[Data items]
-------------------------
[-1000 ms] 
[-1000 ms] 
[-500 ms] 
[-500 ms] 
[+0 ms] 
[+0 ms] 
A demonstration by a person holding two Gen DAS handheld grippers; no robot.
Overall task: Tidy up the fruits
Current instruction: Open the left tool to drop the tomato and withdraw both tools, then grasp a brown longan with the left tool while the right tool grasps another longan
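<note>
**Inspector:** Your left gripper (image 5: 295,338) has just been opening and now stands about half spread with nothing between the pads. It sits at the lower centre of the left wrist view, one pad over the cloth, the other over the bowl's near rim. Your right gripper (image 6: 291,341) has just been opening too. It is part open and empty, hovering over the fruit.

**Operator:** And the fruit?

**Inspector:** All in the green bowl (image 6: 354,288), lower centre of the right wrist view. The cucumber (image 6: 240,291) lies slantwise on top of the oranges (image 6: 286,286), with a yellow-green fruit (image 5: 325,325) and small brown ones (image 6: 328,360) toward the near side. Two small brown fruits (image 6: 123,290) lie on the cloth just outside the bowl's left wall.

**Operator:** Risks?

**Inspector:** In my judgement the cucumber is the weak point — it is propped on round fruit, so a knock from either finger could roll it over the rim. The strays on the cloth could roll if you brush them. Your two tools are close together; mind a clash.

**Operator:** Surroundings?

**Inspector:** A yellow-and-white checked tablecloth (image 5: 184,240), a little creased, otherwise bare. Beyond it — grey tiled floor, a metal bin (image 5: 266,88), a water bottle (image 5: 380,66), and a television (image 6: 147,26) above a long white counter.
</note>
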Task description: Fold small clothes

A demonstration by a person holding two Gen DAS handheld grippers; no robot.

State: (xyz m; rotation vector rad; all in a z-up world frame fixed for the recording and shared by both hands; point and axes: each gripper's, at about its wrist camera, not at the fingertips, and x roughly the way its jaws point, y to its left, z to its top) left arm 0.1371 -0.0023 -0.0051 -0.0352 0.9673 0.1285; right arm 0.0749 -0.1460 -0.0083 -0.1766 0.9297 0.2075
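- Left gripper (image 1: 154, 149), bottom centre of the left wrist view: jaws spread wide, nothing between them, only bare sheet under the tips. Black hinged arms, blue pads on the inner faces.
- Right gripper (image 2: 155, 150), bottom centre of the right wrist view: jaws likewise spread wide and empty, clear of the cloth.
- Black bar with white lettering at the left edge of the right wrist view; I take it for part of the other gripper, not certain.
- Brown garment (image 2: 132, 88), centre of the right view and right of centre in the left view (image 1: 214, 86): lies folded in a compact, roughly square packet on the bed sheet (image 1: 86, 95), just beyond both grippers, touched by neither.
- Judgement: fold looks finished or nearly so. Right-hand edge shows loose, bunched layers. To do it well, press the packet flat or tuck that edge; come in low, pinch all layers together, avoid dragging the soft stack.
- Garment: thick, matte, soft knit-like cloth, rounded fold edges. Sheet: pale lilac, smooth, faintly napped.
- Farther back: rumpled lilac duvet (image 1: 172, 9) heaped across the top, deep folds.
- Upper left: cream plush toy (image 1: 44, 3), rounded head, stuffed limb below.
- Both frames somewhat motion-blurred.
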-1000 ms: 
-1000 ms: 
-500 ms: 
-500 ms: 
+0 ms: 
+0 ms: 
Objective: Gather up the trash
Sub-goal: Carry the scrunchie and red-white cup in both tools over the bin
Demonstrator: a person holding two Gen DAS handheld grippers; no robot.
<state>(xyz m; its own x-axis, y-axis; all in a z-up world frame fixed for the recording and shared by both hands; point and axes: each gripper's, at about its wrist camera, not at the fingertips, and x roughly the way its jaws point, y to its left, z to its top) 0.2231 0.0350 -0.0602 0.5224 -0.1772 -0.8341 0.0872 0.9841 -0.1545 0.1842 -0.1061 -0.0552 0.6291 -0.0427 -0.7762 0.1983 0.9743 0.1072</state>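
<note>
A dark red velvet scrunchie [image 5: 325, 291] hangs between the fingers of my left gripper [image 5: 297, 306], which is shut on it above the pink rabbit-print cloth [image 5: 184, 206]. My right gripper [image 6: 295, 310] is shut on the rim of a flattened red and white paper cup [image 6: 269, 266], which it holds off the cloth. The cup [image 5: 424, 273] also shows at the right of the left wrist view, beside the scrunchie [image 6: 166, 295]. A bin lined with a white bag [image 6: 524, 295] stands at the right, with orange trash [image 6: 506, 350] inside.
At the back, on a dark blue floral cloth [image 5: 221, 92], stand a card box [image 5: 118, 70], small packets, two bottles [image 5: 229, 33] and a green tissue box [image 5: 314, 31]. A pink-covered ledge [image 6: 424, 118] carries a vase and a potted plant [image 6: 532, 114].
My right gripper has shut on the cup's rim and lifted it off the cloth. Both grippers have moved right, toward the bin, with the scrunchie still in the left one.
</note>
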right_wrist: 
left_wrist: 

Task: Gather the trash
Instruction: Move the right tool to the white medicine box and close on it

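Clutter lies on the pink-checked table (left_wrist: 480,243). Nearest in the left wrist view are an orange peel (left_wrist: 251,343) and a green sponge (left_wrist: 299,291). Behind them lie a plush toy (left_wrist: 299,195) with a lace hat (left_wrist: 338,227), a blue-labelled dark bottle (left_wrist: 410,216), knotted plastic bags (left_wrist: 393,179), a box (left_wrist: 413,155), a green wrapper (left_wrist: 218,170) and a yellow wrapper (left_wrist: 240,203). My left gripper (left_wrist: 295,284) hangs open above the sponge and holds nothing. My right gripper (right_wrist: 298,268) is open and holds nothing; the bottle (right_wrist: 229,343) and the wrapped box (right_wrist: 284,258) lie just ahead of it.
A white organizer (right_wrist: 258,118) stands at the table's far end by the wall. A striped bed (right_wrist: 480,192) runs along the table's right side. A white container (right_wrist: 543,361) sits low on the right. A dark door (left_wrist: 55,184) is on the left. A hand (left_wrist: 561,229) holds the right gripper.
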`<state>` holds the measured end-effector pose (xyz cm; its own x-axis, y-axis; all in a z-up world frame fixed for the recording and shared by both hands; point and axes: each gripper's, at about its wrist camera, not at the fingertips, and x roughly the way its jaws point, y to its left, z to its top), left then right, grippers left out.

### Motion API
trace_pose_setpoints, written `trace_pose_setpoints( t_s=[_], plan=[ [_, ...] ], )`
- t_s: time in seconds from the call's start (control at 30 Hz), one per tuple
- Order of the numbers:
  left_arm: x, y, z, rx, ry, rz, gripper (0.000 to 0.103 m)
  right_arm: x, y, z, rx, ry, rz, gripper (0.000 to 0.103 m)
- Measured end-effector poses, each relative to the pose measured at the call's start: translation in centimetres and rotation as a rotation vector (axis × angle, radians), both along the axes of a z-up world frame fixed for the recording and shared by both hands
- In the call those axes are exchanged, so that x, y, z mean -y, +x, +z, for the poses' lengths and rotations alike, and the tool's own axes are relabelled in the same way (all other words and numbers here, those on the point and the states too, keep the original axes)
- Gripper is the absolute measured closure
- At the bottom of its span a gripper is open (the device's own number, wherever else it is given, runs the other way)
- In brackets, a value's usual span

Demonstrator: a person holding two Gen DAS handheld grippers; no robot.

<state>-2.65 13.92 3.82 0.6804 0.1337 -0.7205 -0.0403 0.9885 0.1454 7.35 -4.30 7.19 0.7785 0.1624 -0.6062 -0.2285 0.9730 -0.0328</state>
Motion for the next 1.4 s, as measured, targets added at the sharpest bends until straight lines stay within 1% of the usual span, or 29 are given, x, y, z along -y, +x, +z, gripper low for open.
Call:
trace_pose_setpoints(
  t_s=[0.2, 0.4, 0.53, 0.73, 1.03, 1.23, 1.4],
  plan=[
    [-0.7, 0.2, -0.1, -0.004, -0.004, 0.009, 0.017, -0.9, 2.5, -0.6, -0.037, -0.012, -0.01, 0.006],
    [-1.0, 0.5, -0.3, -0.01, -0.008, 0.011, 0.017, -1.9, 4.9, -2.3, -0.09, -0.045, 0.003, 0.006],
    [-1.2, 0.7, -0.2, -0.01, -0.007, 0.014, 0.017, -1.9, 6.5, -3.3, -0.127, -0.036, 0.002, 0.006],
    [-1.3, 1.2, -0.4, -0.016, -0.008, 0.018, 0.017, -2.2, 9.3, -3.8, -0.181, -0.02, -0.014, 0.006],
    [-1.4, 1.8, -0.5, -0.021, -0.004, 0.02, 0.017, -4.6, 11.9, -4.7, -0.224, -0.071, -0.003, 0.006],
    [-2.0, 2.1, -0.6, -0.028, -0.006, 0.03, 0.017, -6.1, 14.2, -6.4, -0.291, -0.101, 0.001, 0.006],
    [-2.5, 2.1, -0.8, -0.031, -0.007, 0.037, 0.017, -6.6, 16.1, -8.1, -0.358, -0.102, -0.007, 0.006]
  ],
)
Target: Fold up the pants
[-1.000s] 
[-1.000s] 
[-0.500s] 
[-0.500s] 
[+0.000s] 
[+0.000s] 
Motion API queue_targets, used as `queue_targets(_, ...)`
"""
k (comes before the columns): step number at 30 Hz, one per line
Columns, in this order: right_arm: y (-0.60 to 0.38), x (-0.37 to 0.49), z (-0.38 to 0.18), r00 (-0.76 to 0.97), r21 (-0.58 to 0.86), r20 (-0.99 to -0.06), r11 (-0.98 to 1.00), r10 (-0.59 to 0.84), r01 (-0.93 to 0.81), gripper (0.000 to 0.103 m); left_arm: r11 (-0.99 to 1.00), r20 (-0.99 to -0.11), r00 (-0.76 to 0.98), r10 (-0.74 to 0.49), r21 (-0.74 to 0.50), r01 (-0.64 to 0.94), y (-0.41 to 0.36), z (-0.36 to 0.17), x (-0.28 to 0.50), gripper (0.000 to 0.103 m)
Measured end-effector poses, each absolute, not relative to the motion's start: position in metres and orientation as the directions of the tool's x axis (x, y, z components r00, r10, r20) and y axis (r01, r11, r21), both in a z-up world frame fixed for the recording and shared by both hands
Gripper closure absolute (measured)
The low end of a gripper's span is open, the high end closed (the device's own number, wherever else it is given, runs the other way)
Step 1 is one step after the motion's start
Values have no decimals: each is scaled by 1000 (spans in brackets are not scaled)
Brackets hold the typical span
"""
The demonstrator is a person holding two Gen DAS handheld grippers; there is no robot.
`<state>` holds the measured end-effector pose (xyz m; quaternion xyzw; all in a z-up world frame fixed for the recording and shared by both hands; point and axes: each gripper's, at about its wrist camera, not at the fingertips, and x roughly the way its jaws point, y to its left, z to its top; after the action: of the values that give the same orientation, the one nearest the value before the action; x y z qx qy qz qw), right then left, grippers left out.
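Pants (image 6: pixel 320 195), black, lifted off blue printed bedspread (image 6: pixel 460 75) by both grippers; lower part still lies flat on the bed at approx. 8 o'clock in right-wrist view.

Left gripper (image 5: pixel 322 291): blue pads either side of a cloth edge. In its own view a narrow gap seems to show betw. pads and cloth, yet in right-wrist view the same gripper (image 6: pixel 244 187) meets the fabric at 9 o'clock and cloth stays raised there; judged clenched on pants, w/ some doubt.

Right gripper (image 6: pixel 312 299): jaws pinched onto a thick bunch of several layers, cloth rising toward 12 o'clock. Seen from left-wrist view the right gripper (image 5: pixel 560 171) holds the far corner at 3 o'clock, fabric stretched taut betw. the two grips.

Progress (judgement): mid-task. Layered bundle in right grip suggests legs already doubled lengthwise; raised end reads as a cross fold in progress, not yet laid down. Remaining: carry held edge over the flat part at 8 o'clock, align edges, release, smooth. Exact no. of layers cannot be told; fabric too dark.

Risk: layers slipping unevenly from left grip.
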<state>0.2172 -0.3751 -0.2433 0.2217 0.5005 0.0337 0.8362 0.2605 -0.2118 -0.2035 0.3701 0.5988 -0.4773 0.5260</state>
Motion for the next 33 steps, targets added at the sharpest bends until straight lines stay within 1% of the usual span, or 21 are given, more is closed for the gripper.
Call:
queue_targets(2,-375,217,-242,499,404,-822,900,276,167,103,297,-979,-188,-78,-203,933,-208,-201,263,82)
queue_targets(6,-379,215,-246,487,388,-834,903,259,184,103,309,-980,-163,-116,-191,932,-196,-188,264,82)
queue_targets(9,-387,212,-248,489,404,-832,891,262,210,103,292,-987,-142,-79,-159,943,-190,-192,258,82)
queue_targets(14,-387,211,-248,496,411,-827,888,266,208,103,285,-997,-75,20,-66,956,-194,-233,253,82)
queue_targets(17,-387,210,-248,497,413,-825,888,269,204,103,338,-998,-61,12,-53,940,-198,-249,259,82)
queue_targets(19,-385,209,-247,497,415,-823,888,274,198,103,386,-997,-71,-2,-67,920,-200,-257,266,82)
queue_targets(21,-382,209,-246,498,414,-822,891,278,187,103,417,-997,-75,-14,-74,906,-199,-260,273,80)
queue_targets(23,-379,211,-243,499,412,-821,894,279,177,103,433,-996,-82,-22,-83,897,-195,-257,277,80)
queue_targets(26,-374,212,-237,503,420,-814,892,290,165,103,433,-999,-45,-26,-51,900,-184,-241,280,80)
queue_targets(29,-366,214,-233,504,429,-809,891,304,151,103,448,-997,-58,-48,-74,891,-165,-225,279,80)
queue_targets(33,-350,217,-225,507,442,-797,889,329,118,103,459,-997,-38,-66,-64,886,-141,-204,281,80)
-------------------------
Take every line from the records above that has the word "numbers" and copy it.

--- ANSWER BELOW ---
- Order of the numbers:
- In the call those axes are exchanged, so that x, y, z mean -y, +x, +z, for the poses' lengths and rotations alike, and the tool's own axes are relabelled in the same way (all other words and numbers here, those on the point and the states too, keep the original axes)

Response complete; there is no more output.